WHAT IS NEEDED ▸ Every entry in the following listing must be restated word for word, though not its pictures.
**** TASK INPUT ****
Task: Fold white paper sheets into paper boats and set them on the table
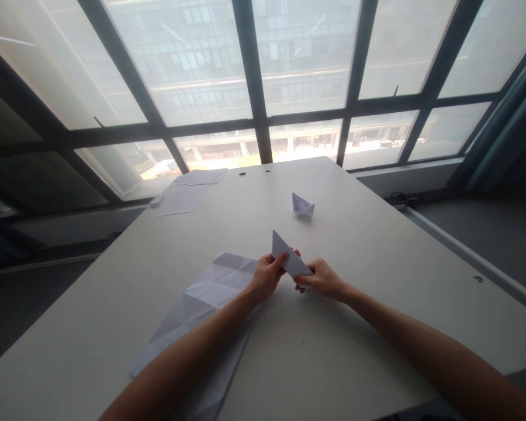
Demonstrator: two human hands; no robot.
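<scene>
Between my two hands, a small piece of folded white paper [291, 261] is held tilted above the table, its pointed end up and to the left. My left hand [266, 277] pinches its left part, thumb on the near face and fingers behind. At the lower right end, my right hand [323, 279] grips the paper between thumb and fingers. Beyond the hands stands a folded paper boat [303, 206]. A large creased sheet of paper [217, 286] lies flat under my left forearm, which hides part of it.
The white table [377, 280] reaches toward the large windows. Flat sheets of paper [182, 200] lie at its far left, with a small whitish object [156, 202] beside them. A dark round hole [242, 174] shows near the far edge. A blue curtain [504, 123] hangs at the right.
</scene>
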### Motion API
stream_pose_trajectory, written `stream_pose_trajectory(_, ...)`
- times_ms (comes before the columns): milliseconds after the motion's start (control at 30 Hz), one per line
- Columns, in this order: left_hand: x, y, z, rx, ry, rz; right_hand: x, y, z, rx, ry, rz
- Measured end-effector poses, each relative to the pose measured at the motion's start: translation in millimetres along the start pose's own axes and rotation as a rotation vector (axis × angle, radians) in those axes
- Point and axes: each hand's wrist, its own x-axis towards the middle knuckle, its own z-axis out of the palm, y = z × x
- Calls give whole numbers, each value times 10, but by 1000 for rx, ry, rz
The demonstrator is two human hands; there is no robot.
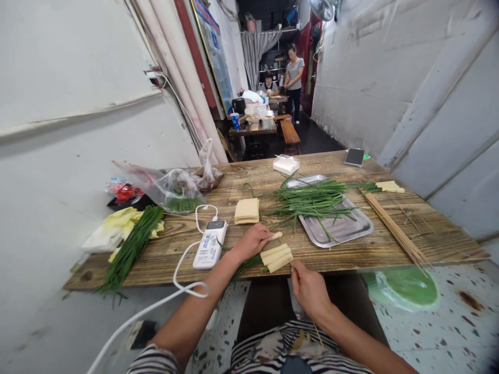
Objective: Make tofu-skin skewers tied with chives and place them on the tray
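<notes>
My left hand [254, 242] pinches a pale yellow tofu-skin roll [277, 236] near the table's front edge. Several more such rolls [276, 257] lie side by side just below it, with green chive ends [249, 264] sticking out on their left. My right hand [310, 291] is closed round a thin bamboo skewer [318, 335], whose tail shows below the wrist; its front end runs up to the rolls, where the tip is hidden. Beyond my left hand sits a stack of square tofu-skin sheets [247, 211]. Loose chives [312, 200] lie across a metal tray [356, 228].
Bamboo skewers [393, 228] and finished-looking rolls [390, 186] lie at right. A white power bank [210, 245] with a cable stands left of my forearm. Further left are a chive bundle [132, 249] and plastic bags [171, 187]. A phone [354, 157] and white box [286, 164] lie behind.
</notes>
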Motion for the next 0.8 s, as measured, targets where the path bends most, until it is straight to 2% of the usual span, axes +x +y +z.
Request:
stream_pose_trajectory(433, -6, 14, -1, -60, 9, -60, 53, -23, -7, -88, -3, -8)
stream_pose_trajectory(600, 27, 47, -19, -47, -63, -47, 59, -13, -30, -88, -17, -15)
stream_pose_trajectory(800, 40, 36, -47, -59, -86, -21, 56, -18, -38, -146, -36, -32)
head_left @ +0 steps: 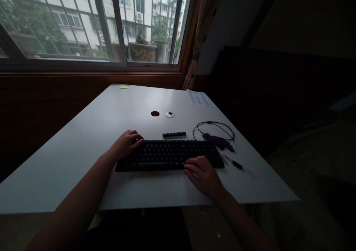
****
EXERCISE RESPONSE ▸
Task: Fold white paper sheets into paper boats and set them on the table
Demonstrator: two human hands; no robot.
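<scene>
Between my two hands, a small piece of folded white paper [291, 261] is held tilted above the table, its pointed end up and to the left. My left hand [266, 277] pinches its left part, thumb on the near face and fingers behind. At the lower right end, my right hand [323, 279] grips the paper between thumb and fingers. Beyond the hands stands a folded paper boat [303, 206]. A large creased sheet of paper [217, 286] lies flat under my left forearm, which hides part of it.
The white table [377, 280] reaches toward the large windows. Flat sheets of paper [182, 200] lie at its far left, with a small whitish object [156, 202] beside them. A dark round hole [242, 174] shows near the far edge. A blue curtain [504, 123] hangs at the right.
</scene>
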### Motion API
stream_pose_trajectory, written `stream_pose_trajectory(_, ...)`
- times_ms (comes before the columns): milliseconds after the motion's start (control at 30 Hz), one per line
- Columns, in this order: left_hand: x, y, z, rx, ry, rz; right_hand: x, y, z, rx, ry, rz
- Measured end-effector poses, each relative to the pose measured at the motion's start: translation in millimetres along the start pose's own axes and rotation as a rotation vector (axis × angle, radians) in those axes
- Point and axes: each hand's wrist, its own x-axis towards the middle knuckle, its own z-axis out of the palm, y = z × x
- Calls give whole numbers, each value times 10, but by 1000 for rx, ry, rz
The demonstrator is two human hands; there is no robot.
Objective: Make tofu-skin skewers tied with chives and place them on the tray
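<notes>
My left hand [254, 242] pinches a pale yellow tofu-skin roll [277, 236] near the table's front edge. Several more such rolls [276, 257] lie side by side just below it, with green chive ends [249, 264] sticking out on their left. My right hand [310, 291] is closed round a thin bamboo skewer [318, 335], whose tail shows below the wrist; its front end runs up to the rolls, where the tip is hidden. Beyond my left hand sits a stack of square tofu-skin sheets [247, 211]. Loose chives [312, 200] lie across a metal tray [356, 228].
Bamboo skewers [393, 228] and finished-looking rolls [390, 186] lie at right. A white power bank [210, 245] with a cable stands left of my forearm. Further left are a chive bundle [132, 249] and plastic bags [171, 187]. A phone [354, 157] and white box [286, 164] lie behind.
</notes>
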Motion for the next 0.8 s, as measured, targets where the path bends most, until it is straight to 2% of the usual span, axes +x +y +z.
Request:
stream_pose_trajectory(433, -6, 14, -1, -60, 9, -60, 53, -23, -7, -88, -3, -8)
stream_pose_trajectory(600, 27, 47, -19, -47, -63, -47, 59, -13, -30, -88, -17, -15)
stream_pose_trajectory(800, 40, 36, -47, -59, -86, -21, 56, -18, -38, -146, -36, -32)
head_left @ +0 steps: 

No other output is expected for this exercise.